Share via


Semantic Kernel Components

Choose a programming language

Semantic Kernel provides many different components, that can be used individually or together. This article gives an overview of the different components and explains the relationship between them.

AI Service Connectors

The Semantic Kernel AI service connectors provide an abstraction layer that exposes multiple AI service types from different providers via a common interface. Supported services include Chat Completion, Text Generation, Embedding Generation, Text to Image, Image to Text, Text to Audio and Audio to Text.

When an implementation is registered with the Kernel, Chat Completion or Text Generation services will be used by default, by any method calls to the kernel. None of the other supported services will be used automatically.

Tip

For more information on using AI services see Adding AI services to Semantic Kernel.

Vector Store (Memory) Connectors

The Semantic Kernel Vector Store connectors provide an abstraction layer that exposes vector stores from different providers via a common interface. The Kernel does not use any registered vector store automatically, but Vector Search can easily be exposed as a plugin to the Kernel in which case the plugin is made available to Prompt Templates and the Chat Completion AI Model.

Tip

For more information on using memory connectors see Adding AI services to Semantic Kernel.

Functions and Plugins

Plugins are named function containers. Each can contain one or more functions. Plugins can be registered with the kernel, which allows the kernel to use them in two ways:

  1. Advertise them to the chat completion AI, so that the AI can choose them for invocation.
  2. Make them available to be called from a template during template rendering.

Functions can easily be created from many sources, including from native code, OpenAPI specs, ITextSearch implementations for RAG scenarios, but also from prompt templates.

PromptTemplates, NativeCode, OpenAPI specs and TextSearch can be turned into plugins.

Tip

For more information on different plugin sources see What is a Plugin?.

Tip

For more information on advertising plugins to the chat completion AI see Function calling with chat completion.

Prompt Templates

Prompt templates allow a developer or prompt engineer to create a template that mixes context and instructions for the AI with user input and function output. E.g. the template may contain instructions for the Chat Completion AI model, and placeholders for user input, plus hardcoded calls to plugins that always need to be executed before invoking the Chat Completion AI model.
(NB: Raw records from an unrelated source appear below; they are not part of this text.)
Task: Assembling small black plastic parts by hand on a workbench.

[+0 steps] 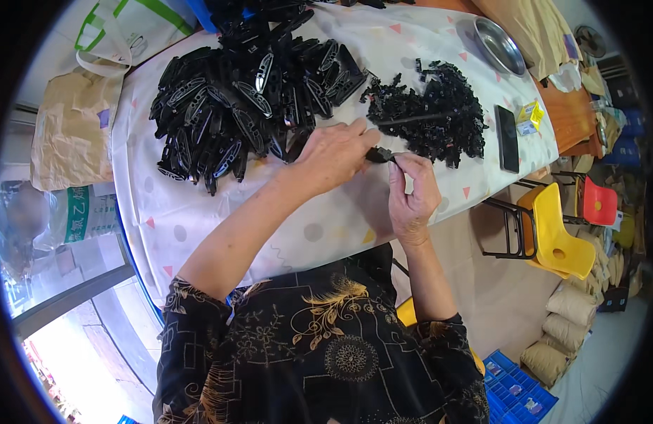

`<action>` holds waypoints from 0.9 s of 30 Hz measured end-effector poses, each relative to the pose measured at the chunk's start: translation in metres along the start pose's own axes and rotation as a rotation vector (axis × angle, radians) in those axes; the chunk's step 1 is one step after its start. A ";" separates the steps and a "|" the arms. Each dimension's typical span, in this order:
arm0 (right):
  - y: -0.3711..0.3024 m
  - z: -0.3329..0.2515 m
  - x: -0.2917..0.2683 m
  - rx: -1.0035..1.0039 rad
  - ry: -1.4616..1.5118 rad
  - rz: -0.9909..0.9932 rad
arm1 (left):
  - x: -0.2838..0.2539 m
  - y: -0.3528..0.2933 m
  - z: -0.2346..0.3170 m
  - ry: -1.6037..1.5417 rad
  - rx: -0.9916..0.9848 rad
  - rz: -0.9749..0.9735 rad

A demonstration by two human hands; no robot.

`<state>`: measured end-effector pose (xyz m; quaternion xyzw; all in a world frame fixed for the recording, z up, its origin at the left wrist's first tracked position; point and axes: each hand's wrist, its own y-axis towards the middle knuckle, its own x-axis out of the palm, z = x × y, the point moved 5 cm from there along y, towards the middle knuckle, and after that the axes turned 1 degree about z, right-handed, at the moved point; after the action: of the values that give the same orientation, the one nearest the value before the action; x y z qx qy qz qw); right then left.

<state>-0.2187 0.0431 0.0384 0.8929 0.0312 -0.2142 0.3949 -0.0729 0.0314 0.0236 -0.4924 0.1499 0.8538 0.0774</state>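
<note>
Above the near part of the cloth-covered table, both my hands meet at a small black plastic piece point(378, 155). My left hand point(335, 153) is closed on it from the left, knuckles up. My right hand point(415, 192) pinches its right end between thumb and fingertips. Its exact shape is partly hidden by my fingers. To the left spreads a big heap of long, glossy black plastic parts point(227, 113) with slotted oval frames. Just beyond my hands lies a pile of small black pieces point(446, 106). A blurred dark strip point(415, 120) crosses that pile beside my left fingertips.
A black phone point(507, 139), a small yellow box point(530, 118) and a round metal dish point(499, 46) line the table's right side. Brown paper bags point(75, 131) stand at the left. Yellow point(560, 237) and red point(599, 201) chairs and a blue crate point(517, 392) are at the right.
</note>
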 end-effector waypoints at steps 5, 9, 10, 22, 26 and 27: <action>-0.005 -0.009 -0.003 0.016 0.003 0.032 | 0.006 -0.006 0.003 0.094 0.053 0.004; -0.006 -0.016 -0.005 -0.006 -0.033 0.040 | 0.005 -0.014 -0.001 0.106 0.119 -0.007; -0.006 -0.017 -0.005 -0.015 -0.032 0.049 | 0.001 -0.018 -0.001 0.107 0.116 -0.004; -0.001 -0.045 0.006 -0.046 0.011 0.101 | 0.007 -0.064 0.009 -1.687 -0.440 0.004; 0.000 -0.050 0.005 -0.044 0.027 0.088 | 0.008 -0.064 0.017 -1.696 -0.427 0.040; -0.002 -0.050 0.005 -0.052 0.024 0.089 | 0.007 -0.064 0.018 -1.688 -0.421 0.055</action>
<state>-0.1970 0.0797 0.0650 0.8853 0.0019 -0.1847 0.4267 -0.0732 0.0975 0.0141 0.3050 -0.1068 0.9451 0.0493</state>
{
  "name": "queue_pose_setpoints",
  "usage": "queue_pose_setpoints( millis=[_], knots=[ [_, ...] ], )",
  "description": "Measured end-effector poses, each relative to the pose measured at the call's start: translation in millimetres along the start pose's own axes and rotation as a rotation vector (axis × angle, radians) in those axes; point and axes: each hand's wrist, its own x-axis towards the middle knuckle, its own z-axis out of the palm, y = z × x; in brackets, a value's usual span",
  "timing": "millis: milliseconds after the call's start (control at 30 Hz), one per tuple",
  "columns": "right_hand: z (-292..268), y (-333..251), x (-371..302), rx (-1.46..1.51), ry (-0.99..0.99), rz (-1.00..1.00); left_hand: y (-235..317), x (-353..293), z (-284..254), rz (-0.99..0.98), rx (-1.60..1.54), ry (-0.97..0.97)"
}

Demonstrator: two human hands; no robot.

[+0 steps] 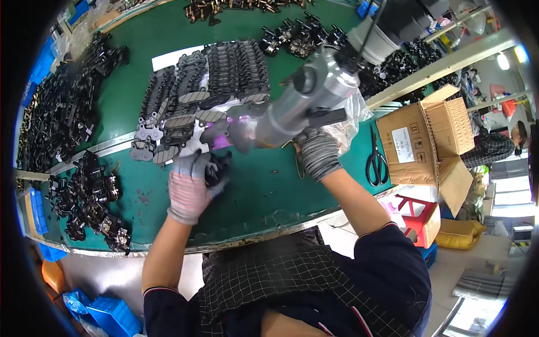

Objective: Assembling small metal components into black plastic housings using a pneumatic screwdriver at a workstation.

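Observation:
My left hand (188, 188), in a pale striped glove, is closed round a small black metal part (218, 168) that looks like a brake caliper. It is at the near edge of rows of grey brake pads (238, 70); several pads (165, 154) lie flat there. My right hand (319, 153), in a grey striped glove, is curled below a silver cylindrical machine (297, 106). What its fingers hold, if anything, is hidden. A thin yellowish loop (299, 164) shows beside it. The machine covers part of the pads, and its lower end is blurred.
Black caliper-like parts are heaped at the left (62, 106), nearer left (92, 199) and far side (300, 33) of the green table (252, 191). Black-handled scissors (376, 163) and a clear plastic bag (351, 121) lie at the right. Beyond stands an open cardboard box (407, 146). Another person (494, 149) is farther right.

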Motion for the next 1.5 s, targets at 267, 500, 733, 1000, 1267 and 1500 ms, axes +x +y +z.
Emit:
queue_pose_setpoints(
  millis=[267,500,733,1000,1267,1500],
  knots=[
    [-18.1,4.5,13.6,0.049,-0.262,-0.237,57.2,-39.0,0.9,-0.130,-0.081,-0.028],
    [-5.9,-15.6,-17.0,0.832,0.090,-0.239,43.7,-10.6,5.7,-0.273,-0.003,-0.118],
    [17.6,-21.1,-25.8,0.344,0.166,-0.319,51.8,-26.0,1.6,-0.229,0.016,-0.102],
    [-56.2,-60.3,-34.1,0.860,0.138,-0.342,23.9,-21.6,13.6,-0.832,-1.053,-0.072],
    [-90.3,-100.9,-14.7,0.734,0.382,-0.759,47.0,-21.2,5.5,-0.994,-1.820,0.081],
    [-114.7,-109.1,-7.0,0.825,0.236,-0.787,38.5,-25.4,-1.8,-1.120,-2.263,0.180]
  ],
)
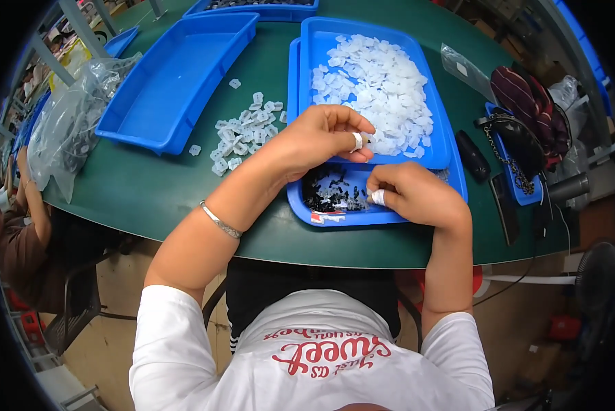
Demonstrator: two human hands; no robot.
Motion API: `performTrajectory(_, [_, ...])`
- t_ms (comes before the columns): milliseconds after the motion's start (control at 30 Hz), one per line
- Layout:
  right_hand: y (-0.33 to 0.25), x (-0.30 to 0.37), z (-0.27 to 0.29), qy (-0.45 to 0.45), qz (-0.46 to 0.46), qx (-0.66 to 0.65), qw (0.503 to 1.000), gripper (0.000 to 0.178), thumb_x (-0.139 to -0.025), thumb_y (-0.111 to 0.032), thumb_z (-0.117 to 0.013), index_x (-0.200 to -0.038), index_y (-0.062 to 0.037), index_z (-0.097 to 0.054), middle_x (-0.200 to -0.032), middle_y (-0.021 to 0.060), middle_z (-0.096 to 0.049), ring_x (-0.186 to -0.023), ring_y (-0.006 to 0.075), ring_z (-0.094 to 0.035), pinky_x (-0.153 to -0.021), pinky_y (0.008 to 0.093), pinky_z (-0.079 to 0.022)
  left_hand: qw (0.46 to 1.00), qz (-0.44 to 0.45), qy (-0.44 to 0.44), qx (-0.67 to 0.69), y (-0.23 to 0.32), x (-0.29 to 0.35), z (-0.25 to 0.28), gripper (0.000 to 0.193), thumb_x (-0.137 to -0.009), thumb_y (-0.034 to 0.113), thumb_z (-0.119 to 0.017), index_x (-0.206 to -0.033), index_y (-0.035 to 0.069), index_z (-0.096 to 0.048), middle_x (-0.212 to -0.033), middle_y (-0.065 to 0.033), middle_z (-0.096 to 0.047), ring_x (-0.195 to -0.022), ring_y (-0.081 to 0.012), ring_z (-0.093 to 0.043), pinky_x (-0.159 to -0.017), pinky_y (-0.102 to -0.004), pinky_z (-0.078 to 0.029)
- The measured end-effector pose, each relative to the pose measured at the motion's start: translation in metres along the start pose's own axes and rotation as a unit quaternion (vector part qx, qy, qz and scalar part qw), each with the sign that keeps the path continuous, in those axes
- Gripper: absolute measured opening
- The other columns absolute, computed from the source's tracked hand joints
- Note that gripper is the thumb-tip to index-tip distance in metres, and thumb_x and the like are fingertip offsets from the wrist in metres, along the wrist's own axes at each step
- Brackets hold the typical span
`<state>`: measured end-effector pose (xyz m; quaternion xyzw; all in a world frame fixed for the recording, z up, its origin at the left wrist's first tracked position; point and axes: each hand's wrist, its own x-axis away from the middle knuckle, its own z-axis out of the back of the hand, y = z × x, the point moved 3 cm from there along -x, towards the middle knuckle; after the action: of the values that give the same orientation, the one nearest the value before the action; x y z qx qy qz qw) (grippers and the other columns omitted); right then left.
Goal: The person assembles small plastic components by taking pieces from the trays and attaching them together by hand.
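My left hand (317, 137) is closed in a pinch over the near edge of a blue tray (307, 48) heaped with small flat white plastic pieces (389, 89). What its fingertips hold is too small to make out. Below and to the right, my right hand (420, 195) is closed, thumb and fingers together, over a lower blue tray (389, 218) with small black parts (321, 188). Its grip is hidden too. White tape wraps a finger on each hand. Left of the trays, a loose pile of translucent white pieces (242, 137) lies on the green table.
Another blue tray (177, 82) stands at the far left, beside clear plastic bags (81, 116). Right of the trays lie a dark pouch (471, 154), a phone-like slab (504, 209) and a small blue tray with a black purse (516, 140). A co-worker's arm (37, 198) shows at left.
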<state>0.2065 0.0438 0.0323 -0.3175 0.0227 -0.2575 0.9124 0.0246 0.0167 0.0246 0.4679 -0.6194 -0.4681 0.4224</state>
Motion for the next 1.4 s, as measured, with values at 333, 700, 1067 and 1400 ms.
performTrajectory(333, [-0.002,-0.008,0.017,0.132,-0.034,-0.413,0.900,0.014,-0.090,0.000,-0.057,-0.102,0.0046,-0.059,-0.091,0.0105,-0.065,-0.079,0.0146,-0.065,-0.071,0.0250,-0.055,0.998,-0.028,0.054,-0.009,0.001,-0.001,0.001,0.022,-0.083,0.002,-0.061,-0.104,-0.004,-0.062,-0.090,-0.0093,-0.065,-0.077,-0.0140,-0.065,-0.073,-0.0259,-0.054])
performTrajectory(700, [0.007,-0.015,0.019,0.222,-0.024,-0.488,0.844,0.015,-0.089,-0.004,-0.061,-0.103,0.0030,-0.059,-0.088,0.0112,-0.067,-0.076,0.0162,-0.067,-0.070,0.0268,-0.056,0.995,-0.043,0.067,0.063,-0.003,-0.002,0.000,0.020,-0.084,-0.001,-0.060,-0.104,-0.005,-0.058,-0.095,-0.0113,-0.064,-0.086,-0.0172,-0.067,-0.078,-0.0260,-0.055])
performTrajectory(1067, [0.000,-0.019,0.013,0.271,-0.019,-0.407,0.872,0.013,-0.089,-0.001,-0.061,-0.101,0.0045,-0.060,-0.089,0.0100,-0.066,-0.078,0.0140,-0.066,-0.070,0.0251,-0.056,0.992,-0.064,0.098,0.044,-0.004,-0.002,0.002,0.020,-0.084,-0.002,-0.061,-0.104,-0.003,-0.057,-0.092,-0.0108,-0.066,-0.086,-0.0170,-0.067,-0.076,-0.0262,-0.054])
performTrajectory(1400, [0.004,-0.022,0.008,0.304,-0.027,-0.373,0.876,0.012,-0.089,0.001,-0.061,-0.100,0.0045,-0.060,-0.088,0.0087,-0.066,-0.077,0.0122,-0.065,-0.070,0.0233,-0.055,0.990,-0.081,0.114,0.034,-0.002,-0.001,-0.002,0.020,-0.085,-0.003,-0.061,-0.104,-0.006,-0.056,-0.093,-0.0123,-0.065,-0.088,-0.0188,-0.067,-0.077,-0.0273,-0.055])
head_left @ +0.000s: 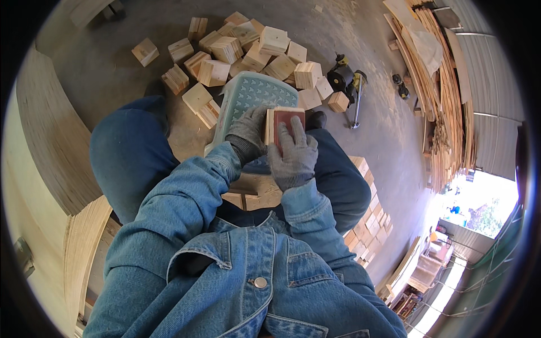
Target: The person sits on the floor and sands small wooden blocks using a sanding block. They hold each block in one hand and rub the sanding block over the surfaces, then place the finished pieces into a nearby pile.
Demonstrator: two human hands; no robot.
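Observation:
Between my knees stands a pale green plastic crate or stool (256, 90) with a patterned top. Over its right side, my left hand (248, 132), in a grey glove, is closed on the left side of a square wooden block (269, 127). A reddish-brown sanding pad (289, 116) lies against the block's upper face. My right hand (296, 155), also gloved in grey, is on this pad with its fingers stretched over it and gripping it. The hands hide the lower part of both pieces.
Beyond the crate lies a loose heap of wooden blocks (228, 50). A black-and-yellow power tool (341, 76) and a metal-shafted tool (357, 104) rest to its right. More blocks (369, 228) are stacked by my right leg. Long boards (451, 96) lean at the far right; plywood (51, 124) stands left.

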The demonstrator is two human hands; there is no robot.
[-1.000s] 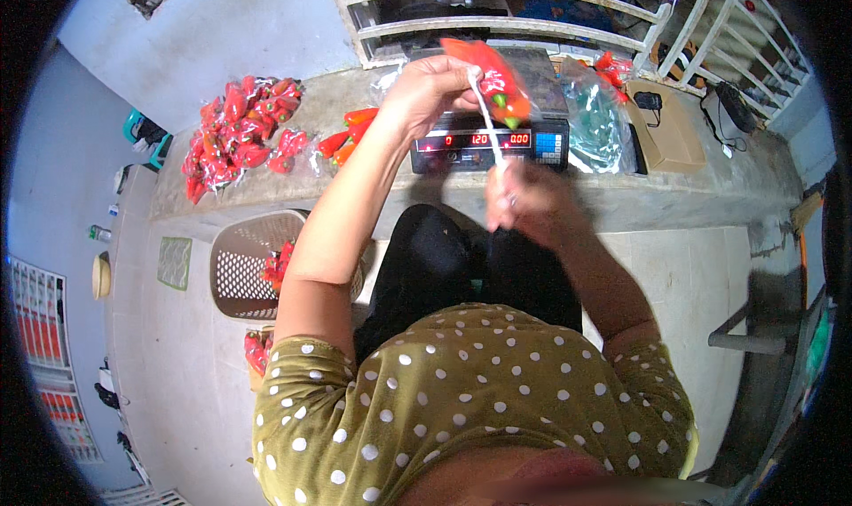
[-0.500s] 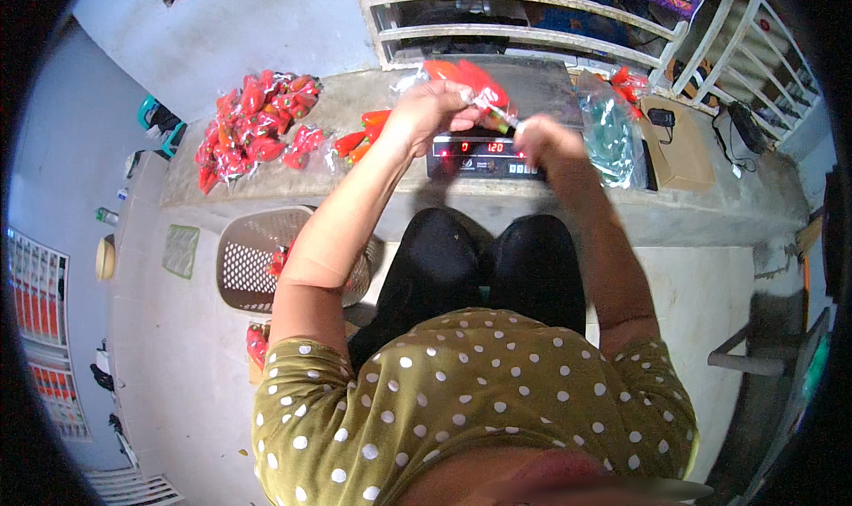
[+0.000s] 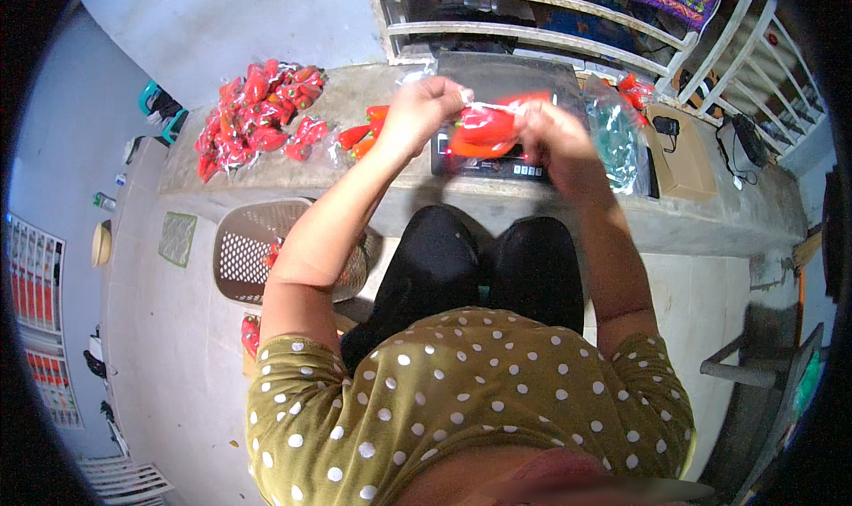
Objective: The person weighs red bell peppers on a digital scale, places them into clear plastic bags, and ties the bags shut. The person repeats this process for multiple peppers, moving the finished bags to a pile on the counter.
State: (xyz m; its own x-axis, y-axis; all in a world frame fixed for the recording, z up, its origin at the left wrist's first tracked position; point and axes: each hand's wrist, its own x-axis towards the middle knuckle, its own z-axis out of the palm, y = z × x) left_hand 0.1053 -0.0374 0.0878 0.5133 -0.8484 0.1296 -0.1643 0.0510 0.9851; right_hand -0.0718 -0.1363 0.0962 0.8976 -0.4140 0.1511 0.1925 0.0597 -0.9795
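Note:
Between my two hands hangs a clear plastic bag of red peppers (image 3: 484, 133), slightly blurred. My left hand (image 3: 424, 114) is closed in a pinch on one end of the bag's twisted neck. At the other end my right hand (image 3: 552, 138), partly smeared by motion, is closed on the twisted plastic. The bag is held up over a black digital scale (image 3: 510, 170), hiding most of its display. Loose red peppers (image 3: 355, 137) lie on the ledge just left of my left hand, partly behind my wrist.
A pile of bagged red peppers (image 3: 257, 115) covers the ledge's left part. Right of the scale lie clear plastic bags (image 3: 614, 142) and a cardboard piece (image 3: 688, 164) with a black adapter (image 3: 664, 121). A woven basket (image 3: 253, 249) stands on the floor at left. White railings (image 3: 532, 31) rise behind.
The bag of peppers has swung down from above my hands to hang between them, over the scale's display. Its twisted neck is now stretched between my hands.

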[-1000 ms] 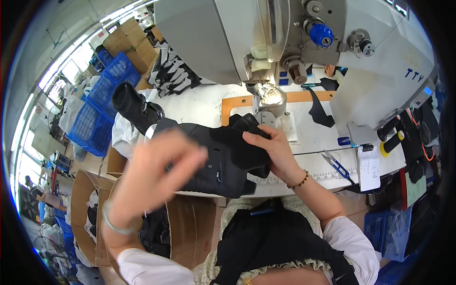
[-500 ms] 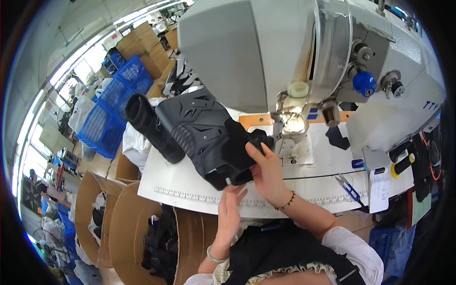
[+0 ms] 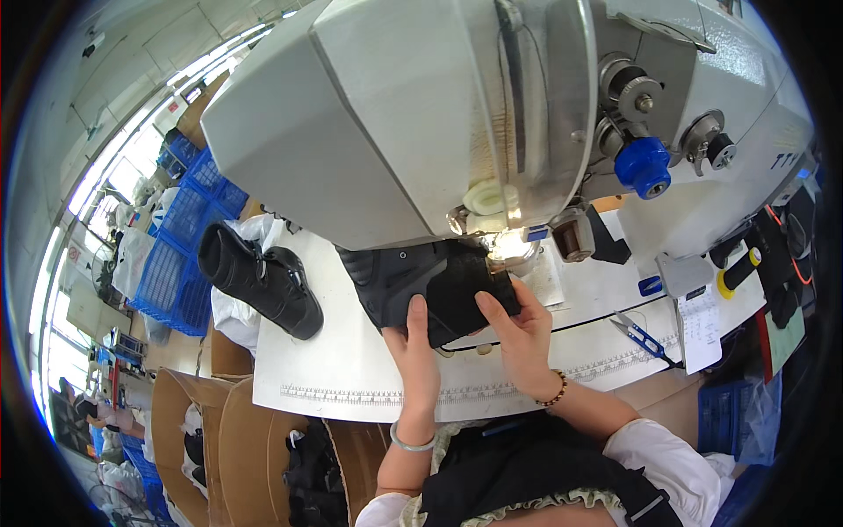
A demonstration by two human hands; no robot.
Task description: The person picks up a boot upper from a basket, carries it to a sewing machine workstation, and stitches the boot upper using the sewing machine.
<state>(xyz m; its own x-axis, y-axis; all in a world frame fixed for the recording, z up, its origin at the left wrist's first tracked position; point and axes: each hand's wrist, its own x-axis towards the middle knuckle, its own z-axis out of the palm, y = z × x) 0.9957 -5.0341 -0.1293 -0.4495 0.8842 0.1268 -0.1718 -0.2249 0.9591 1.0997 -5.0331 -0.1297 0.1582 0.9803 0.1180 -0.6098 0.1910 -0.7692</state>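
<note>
Both my hands hold a black boot upper (image 3: 448, 294), a flat piece with moulded panels and a smooth black section. It lies partly beneath the sewing machine (image 3: 395, 114), whose head hides its far edge. My left hand (image 3: 413, 356) grips the near left edge with the thumb on top and the other fingers mostly hidden. My right hand (image 3: 524, 342) pinches the right end between thumb and fingers, close to the lit needle area (image 3: 512, 250). A finished-looking black boot (image 3: 263, 285) stands on the left of the white table (image 3: 351, 369).
Blue-handled thread snips (image 3: 645, 338) lie to the right, by a paper pad (image 3: 700, 329) and a black-and-yellow thread spool (image 3: 738, 274). A loose dark piece (image 3: 608, 239) rests behind. Cardboard boxes (image 3: 246, 448) hold black parts at lower left; blue crates (image 3: 180, 263) stand beyond.
The boot upper has swung down and right, from beside the boot to flat under the machine head. My left hand has taken hold of its near edge; my right hand has shifted right.
</note>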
Prompt templates can be used in two ways:

  1. As the starting point of a Chat Completion flow by asking the kernel to render the template and invoke the Chat Completion AI model with the rendered result.
  2. As a plugin function, so that it can be invoked in the same way as any other function can be.

When a prompt template is used, it will first be rendered, plus any hardcoded function references that it contains will be executed. The rendered prompt will then be passed to the Chat Completion AI model. The result generated by the AI will be returned to the caller. If the prompt template had been registered as a plugin function, the function may have been chosen for execution by the Chat Completion AI model and in this case the caller is Semantic Kernel, on behalf of the AI model.

Using prompt templates as plugin functions in this way can result in rather complex flows. E.g. consider the scenario where a prompt template A is registered as a plugin. At the same time a different prompt template B may be passed to the kernel to start the chat completion flow. B could have a hardcoded call to A. This would result in the following steps:

  1. B rendering starts and the prompt execution finds a reference to A
  2. A is rendered.
  3. The rendered output of A is passed to the Chat Completion AI model.
  4. The result of the Chat Completion AI model is returned to B.
  5. Rendering of B completes.
  6. The rendered output of B is passed to the Chat Completion AI model.
  7. The result of the Chat Completion AI model is returned to to the caller.

Also consider the scenario where there is no hardcoded call from B to A. If function calling is enabled, the Chat Completion AI model may still decide that A should be invoked since it requires data or functionality that A can provide.

Registering prompt templates as plugin functions allows for the possibility of creating functionality that is described using human language instead of actual code. Separating the functionality into a plugin like this allows the AI model to reason about this separately to the main execution flow, and can lead to higher success rates by the AI model, since it can focus on a single problem at a time.

See the following diagram for a simple flow that is started from a prompt template.

PromptTemplates can be executed by the kernel where it renders the template, invokes any required functions, and then invokes the Chat Completion AI model to get an answer or more functions to invoke.

Tip

For more information on prompt templates see What are prompts?.

Filters

Filters provide a way to take custom action before and after specific events during the chat completion flow. These events include:

  1. Before and after function invocation.
  2. Before and after prompt rendering.

Filters need to be registered with the kernel to get invoked during the chat completion flow.

Note that since prompt templates are always converted to KernelFunctions before execution, both function and prompt filters will be invoked for a prompt template. Since filters are nested when more than one is available, function filters are the outer filters and prompt filters are the inner filters.

Filter integration into the semantic kernel pipeline.